How we met Online
I met Ty, my online boyfriend of a year, through a mutual friend in the first few weeks of my first year in University. They met on a video game forum, and from there, she introduced me to him in a Skype call one afternoon in between classes.
Ty became a friend to me during a difficult time in the following months. Within second semester, I was going through a huge heartbreak from a guy I was unhealthily infatuated with.
I remember numerous nights I’d worry myself sick over our conversations, always reading into things too much and forcing conversations between us that weren’t there. I went from giddy, to jealous, to feeling ignored. I continuously tried to win him over, and no matter how much I desired him or tried to appeal to him, it never worked.
Ty was always there to give me advice from a male’s perspective that I never had.
Then, I was also dealing with an anxiety disorder that made public situations hard for me. Getting numerous, severe panic attacks in situations the average person would find normal, was something that I had to deal with and was a constant battle every day.
Most days in residence, other than going to class, I was always in my room on my laptop. Ty became apart of my daily routine, and talking to him became something that made me much less lonely, in a lonely time.
Little did I know that it would get much worse once the summer came.
I stayed inside in the comfort and luxury of my air conditioned room, always cancelling plans with people and keeping to myself. I hid myself away from my panic attacks that I seemed to experience whenever I left the house. It became much less of having them due to the situation at hand, rather, due to me expecting them to happen.
By the end of the summer, a family friend visited and witnessed my change in behaviour. It escalated to the point that she was determined to get me some help. I refused, but later on that week got in touch with a psychologist, and began to make changes from there.
Ty always seemed to have an eye on me. He continuously tried to tweet me, replying to my tweets and asking to Skype with me. To this day, I still feel bad for admittedly ignoring him and only putting myself in more misery than I could have been, if I had gone to him to confide in.
In the beginning of September I finally tweeted him back on Twitter, signed into Skype, and had our first video chat in months.
It seemed that with that time apart, it was like meeting for the first time, all over again. It felt like I saw him differently in my eyes, this time around. From the first conversation, deeper feelings sparked within me.
For him, it was all the same.
How we got ‘Together’
Ever since we started talking again, we got closer than we both expected.
Every single night we skyped for hours until I had to reluctantly pull myself away and go to bed before the crack of dawn. Often, during my days I would text him and tell him how much I missed him, or what reminded me of him. There was never a moment I wouldn’t go without thinking of him in some small way.
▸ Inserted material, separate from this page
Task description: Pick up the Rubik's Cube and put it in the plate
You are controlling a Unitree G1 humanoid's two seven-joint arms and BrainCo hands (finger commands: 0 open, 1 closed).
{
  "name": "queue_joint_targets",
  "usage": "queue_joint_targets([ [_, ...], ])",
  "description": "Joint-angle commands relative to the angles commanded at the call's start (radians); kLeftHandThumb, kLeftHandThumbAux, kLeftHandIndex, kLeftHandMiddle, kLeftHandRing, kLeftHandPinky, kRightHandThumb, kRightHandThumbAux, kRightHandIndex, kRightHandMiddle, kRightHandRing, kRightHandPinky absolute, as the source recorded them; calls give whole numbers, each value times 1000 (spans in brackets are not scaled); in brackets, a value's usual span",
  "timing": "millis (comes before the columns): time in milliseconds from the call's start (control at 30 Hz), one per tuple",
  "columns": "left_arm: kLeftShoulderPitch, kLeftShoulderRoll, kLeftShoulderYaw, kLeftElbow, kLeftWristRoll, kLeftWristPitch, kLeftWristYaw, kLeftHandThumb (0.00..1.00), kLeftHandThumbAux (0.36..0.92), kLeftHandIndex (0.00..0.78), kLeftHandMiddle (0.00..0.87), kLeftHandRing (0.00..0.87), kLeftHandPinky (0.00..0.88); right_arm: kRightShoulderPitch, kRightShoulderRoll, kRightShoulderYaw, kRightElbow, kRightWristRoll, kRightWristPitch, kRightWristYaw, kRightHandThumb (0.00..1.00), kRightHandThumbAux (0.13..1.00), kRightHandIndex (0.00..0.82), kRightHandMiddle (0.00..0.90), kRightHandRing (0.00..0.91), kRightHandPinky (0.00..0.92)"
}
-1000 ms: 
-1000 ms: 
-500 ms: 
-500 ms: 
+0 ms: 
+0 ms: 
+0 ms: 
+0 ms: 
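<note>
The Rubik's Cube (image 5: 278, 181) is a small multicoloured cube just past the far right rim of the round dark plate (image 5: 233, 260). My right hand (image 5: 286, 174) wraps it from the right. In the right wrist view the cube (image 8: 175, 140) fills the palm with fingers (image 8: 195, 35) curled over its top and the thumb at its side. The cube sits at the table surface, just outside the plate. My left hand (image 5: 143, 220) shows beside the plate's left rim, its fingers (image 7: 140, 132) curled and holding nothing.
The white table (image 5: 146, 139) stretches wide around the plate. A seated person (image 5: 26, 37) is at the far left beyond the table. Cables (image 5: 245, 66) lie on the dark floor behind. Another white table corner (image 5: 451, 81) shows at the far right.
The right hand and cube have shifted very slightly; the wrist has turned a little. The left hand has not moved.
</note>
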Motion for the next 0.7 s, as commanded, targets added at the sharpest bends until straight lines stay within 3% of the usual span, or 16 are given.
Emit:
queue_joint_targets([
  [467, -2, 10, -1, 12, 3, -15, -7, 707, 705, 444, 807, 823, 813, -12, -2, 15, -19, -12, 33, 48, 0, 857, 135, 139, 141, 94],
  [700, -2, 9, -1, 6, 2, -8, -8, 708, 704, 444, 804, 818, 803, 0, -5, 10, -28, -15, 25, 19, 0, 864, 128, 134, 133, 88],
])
It wasn’t until the middle of October that he decided to come clean and as well, put me on the spot for my feelings for him.
Knowing him for so long made things easier. I wasn’t nervous when I confessed that I liked him more than a friend. For the first time I wasn’t a giddy, nervous school girl shying away from my crush, but mature and honest about the situation.
We spent the whole entire day talking about the past, and explaining to each other how our feelings progressed over time, and what we were going to do from there.
It goes to show that in my situation, (and what could be yours too) that I fell in love with someone I never expected to.
At first, he was just a mutual friend that I had online, who I didn’t give much credit to during a miserable period of my life. He became so much more, he’s now my other half, my best friend who I have endless things in common with, as well as the person who I want to spend the rest of my life with.
The person that you’re talking to online, and even dating, could be that too.
The only advice I have for you is to think about what they mean to you, and look at how they’ve helped you along the way. Please, reflect more than how I did in the past. I’m lucky to have gotten a second chance to really get to know him, but you may not have that.
Take grasp of the present and never be afraid to tell your true feelings towards your potential online love.